What Can Be Detected in a Stool Sample?

A stool sample analysis, also known as fecal testing, is a non-invasive procedure that offers a detailed view of a person’s gastrointestinal tract and overall health. The information gleaned from a small sample can identify acute infections, screen for chronic diseases, and assess the body’s ability to process nutrients.

Identifying Infectious Agents

Stool analysis is frequently used to hunt for acute invaders that cause gastrointestinal illness. These tests look for the presence of pathogenic bacteria, viruses, and parasites responsible for food poisoning or severe diarrhea. Identifying the specific microbe is important because it guides the appropriate treatment, such as determining if antibiotics are necessary.

Bacterial pathogens often tested include Salmonella, certain strains of E. coli, and Campylobacter, which are common causes of foodborne illness. Molecular techniques like Polymerase Chain Reaction (PCR) can rapidly detect the genetic material of common viruses like Norovirus and Rotavirus, which are highly contagious causes of gastroenteritis. Parasites such as Giardia and Cryptosporidium are also identified through microscopic examination or specialized testing methods.

A significant target in infectious disease testing is the detection of toxins produced by the bacterium Clostridioides difficile, or C. diff. This organism often flourishes when the normal gut flora is disrupted, typically following antibiotic use. The presence of C. diff toxins A and B in the stool confirms a diagnosis of pseudomembranous colitis, a serious condition requiring immediate and specific treatment.

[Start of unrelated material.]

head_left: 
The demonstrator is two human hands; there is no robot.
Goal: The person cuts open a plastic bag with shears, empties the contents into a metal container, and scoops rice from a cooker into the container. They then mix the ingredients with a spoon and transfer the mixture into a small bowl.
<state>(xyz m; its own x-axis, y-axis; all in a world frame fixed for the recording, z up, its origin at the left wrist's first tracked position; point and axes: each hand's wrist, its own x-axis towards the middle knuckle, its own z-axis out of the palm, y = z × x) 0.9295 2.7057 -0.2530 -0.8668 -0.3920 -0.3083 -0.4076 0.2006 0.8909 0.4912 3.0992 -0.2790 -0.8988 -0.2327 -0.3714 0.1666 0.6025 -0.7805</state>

Screening for Occult Bleeding and Cancer

Stool testing plays a central role in public health screening by identifying signs of structural abnormalities in the lower digestive tract. The Fecal Immunochemical Test (FIT) has largely replaced older methods, as it specifically detects human hemoglobin, making it more selective for bleeding originating in the lower gastrointestinal tract.

The FIT is a simple, at-home test that checks for blood shed from precancerous growths or tumors that may not be visible to the naked eye. A positive result on a FIT test indicates the need for a follow-up colonoscopy to locate the source of the bleeding. This non-invasive approach is a widely accepted and convenient strategy for early cancer detection in average-risk individuals.

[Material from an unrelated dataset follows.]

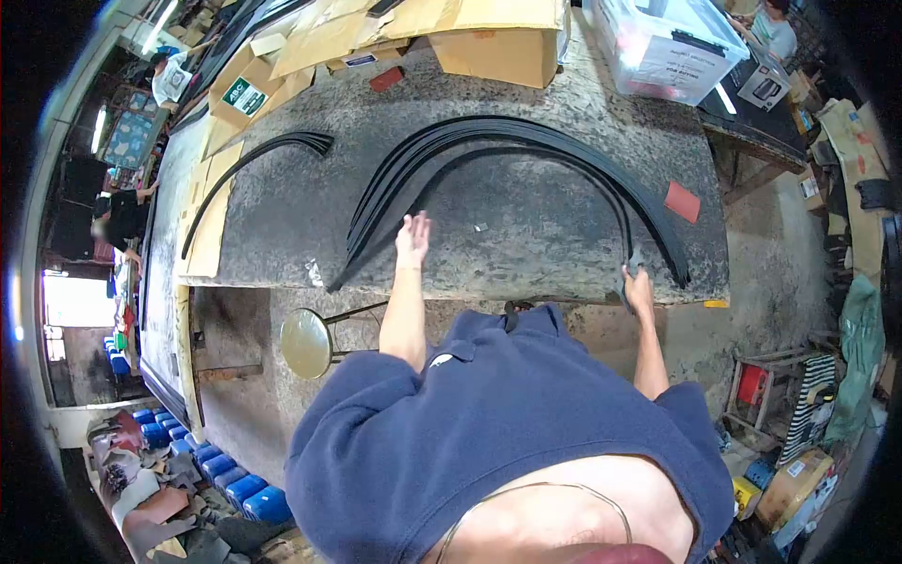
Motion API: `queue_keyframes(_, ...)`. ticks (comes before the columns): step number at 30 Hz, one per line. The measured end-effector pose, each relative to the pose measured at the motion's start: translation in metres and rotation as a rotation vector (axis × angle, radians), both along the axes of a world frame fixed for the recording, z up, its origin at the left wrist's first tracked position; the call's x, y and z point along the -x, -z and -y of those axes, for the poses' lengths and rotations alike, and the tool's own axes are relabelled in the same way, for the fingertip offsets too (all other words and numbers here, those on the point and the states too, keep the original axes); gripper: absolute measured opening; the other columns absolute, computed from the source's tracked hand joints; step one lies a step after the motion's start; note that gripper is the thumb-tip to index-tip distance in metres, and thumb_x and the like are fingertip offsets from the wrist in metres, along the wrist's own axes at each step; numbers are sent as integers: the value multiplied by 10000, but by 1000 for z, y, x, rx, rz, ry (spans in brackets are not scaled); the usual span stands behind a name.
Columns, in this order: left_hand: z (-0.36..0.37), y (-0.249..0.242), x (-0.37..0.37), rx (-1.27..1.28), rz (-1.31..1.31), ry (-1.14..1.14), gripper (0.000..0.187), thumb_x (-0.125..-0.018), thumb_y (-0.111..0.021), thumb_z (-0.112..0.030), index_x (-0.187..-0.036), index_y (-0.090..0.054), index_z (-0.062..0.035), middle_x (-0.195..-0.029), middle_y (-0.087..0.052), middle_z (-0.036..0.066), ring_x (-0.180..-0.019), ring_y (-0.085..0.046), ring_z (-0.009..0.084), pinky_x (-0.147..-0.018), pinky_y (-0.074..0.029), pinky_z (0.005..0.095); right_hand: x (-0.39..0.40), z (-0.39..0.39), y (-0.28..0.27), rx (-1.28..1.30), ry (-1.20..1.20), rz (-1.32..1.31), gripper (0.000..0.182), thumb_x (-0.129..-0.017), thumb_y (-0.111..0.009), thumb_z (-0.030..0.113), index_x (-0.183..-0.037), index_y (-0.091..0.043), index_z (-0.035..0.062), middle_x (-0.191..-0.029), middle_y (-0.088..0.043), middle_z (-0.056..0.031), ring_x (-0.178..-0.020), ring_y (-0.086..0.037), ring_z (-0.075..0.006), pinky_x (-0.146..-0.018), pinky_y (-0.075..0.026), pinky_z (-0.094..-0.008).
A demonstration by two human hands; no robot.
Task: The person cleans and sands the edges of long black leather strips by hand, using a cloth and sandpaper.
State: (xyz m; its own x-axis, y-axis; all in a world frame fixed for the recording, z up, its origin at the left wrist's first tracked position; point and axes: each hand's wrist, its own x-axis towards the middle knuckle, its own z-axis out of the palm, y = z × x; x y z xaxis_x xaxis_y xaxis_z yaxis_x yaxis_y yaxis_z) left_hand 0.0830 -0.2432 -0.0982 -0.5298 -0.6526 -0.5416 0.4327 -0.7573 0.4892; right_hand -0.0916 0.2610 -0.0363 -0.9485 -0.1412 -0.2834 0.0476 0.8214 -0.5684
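A thick bundle of long black strips [526, 129] lies in a wide arc across the worktable. Inside that arc curves a thinner black strip [507, 153], its right end running down to my right hand [638, 287]. The right fingers are closed round this end at the table's front edge, where a small greyish shape shows at the fingertips, too small to name. My left hand [412, 242] is raised over the front edge, fingers stretched out and holding nothing, just right of the bundle's left end. A smaller black strip bundle [249, 160] curves on the left.
Cardboard boxes [498, 56] and a clear plastic bin [672, 56] stand along the worktable's [536, 235] far side. A red sandpaper-like piece [682, 201] lies at right. A round stool [306, 343] stands below the front edge. People work at the far left and top right.
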Motion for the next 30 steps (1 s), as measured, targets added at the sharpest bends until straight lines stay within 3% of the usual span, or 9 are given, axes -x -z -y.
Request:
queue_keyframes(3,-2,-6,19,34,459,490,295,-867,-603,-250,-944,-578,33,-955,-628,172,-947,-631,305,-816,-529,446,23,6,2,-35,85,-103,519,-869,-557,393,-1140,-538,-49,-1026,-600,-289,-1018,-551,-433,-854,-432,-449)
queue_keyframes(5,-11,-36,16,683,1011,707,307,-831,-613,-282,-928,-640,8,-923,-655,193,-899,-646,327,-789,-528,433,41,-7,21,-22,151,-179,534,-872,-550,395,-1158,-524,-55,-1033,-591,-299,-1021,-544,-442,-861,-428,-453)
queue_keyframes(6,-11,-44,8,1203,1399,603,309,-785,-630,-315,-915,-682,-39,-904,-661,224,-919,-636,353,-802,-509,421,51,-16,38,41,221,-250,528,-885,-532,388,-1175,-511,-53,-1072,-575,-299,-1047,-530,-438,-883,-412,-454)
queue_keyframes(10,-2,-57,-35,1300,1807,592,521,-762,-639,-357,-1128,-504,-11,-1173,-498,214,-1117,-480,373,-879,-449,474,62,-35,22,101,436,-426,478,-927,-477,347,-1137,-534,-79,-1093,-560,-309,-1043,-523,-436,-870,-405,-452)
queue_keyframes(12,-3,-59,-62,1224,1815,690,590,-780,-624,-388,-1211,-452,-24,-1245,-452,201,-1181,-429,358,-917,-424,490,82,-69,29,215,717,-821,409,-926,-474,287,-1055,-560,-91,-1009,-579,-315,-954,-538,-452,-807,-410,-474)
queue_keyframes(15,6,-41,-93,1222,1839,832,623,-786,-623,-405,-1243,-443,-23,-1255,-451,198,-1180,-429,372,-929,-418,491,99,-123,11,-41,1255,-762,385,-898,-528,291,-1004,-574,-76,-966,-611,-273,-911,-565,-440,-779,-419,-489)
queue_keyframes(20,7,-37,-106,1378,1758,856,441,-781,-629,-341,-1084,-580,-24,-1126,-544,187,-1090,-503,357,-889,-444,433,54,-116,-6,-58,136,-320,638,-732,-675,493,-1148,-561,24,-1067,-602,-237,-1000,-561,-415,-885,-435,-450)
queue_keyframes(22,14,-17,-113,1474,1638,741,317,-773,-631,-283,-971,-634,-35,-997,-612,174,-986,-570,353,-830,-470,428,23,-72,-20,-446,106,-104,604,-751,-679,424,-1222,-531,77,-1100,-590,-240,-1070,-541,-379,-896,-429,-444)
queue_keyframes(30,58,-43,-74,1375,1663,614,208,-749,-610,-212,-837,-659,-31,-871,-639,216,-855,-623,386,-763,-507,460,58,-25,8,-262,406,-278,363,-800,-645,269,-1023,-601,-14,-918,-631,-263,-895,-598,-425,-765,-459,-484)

More advanced screening methods now include molecular testing, such as multi-target stool DNA tests like Cologuard. This test analyzes the stool sample for both microscopic blood and altered DNA that is shed from cancerous or precancerous cells. It looks for genetic mutations, such as KRAS mutations, and specific methylation markers associated with cancer development.

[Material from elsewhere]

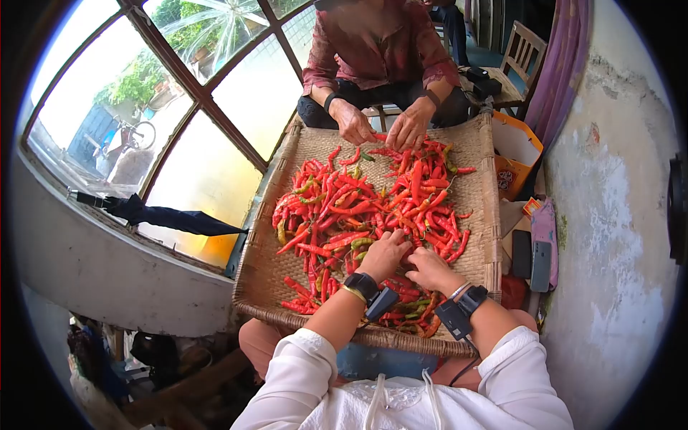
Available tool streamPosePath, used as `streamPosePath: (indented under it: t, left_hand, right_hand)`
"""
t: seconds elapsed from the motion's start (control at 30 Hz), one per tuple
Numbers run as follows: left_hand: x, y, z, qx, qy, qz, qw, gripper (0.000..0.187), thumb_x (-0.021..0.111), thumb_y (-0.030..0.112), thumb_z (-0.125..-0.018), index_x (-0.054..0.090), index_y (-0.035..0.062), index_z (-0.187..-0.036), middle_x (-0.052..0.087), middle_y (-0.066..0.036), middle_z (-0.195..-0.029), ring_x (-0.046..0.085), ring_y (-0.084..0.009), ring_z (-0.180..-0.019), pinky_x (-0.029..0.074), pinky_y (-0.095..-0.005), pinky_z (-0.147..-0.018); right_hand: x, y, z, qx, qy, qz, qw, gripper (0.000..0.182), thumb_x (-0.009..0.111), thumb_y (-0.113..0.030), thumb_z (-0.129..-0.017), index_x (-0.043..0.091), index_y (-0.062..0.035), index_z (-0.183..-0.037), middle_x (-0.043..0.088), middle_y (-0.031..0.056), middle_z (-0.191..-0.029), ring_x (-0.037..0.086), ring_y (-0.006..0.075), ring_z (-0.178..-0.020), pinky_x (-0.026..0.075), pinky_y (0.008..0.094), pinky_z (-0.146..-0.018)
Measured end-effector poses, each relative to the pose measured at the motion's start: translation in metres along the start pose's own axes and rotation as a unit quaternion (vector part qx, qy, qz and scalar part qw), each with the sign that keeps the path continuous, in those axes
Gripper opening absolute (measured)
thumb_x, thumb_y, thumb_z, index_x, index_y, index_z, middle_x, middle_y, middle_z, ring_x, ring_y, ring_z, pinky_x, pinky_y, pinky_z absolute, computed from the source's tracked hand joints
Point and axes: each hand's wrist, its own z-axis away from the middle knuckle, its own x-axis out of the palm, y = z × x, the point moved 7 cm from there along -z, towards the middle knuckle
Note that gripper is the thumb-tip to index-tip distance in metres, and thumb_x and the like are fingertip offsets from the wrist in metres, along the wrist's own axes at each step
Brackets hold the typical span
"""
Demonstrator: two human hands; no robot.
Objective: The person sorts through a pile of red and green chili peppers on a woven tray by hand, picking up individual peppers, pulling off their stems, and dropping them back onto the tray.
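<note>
From where I stand, the head view looks down on a shallow rectangular tray of tan woven wicker (312, 147), with slender, glossy red chilli peppers (351, 201) heaped across its middle and near end, a few green or yellowish ones among them. The seated person in white sleeves has the left hand (385, 256) low over the near part of the heap, fingers bent down into it; the right hand (434, 272) is just beside it, its fingers curled inward. Each grip looks partly closed, but I can't tell whether either has hold of a pepper. Across the tray, a co-worker in a dark red shirt (380, 43) has both hands at the heap's far edge. A folded navy umbrella (172, 217) lies by the window, left of the tray; an open orange box (510, 161) stands to its right.
</note>
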Motion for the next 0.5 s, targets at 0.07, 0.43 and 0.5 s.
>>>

Assessing Digestive Efficiency

Stool analysis can shift focus from disease detection to assessing internal functional issues, specifically how efficiently the body breaks down and absorbs nutrients. The presence of excess fecal fat, a condition known as steatorrhea, indicates that fats are not being properly digested or absorbed. This malabsorption can lead to symptoms like pale, bulky, and foul-smelling stools.

Testing for the digestive enzyme pancreatic elastase is a method for evaluating the function of the pancreas. Elastase is highly stable in the stool and is not broken down during its passage through the gut, making its concentration a reliable marker. Low levels of fecal elastase can point to exocrine pancreatic insufficiency, a condition where the pancreas does not produce enough enzymes to properly digest food.

The stool’s pH level may also be measured. A low or acidic pH suggests that unabsorbed carbohydrates are being fermented by bacteria in the colon, which is a sign of carbohydrate malabsorption.

Measuring Inflammatory Markers

A distinct application of stool testing is the measurement of specific proteins that indicate intestinal inflammation. These markers are essential for monitoring chronic conditions, particularly Inflammatory Bowel Disease (IBD), which includes Crohn’s disease and ulcerative colitis. The concentration of these proteins helps differentiate IBD from functional disorders like Irritable Bowel Syndrome (IBS), which typically do not involve significant intestinal inflammation.

Fecal Calprotectin is the most commonly measured marker, as it is a protein released by neutrophils, a type of white blood cell, when inflammation is present in the gut lining. Elevated levels of calprotectin correlate strongly with active mucosal inflammation and can be used to monitor disease activity and the effectiveness of treatment. Lactoferrin is another protein marker that is also released during inflammation, and its detection further supports the diagnosis of an inflammatory process.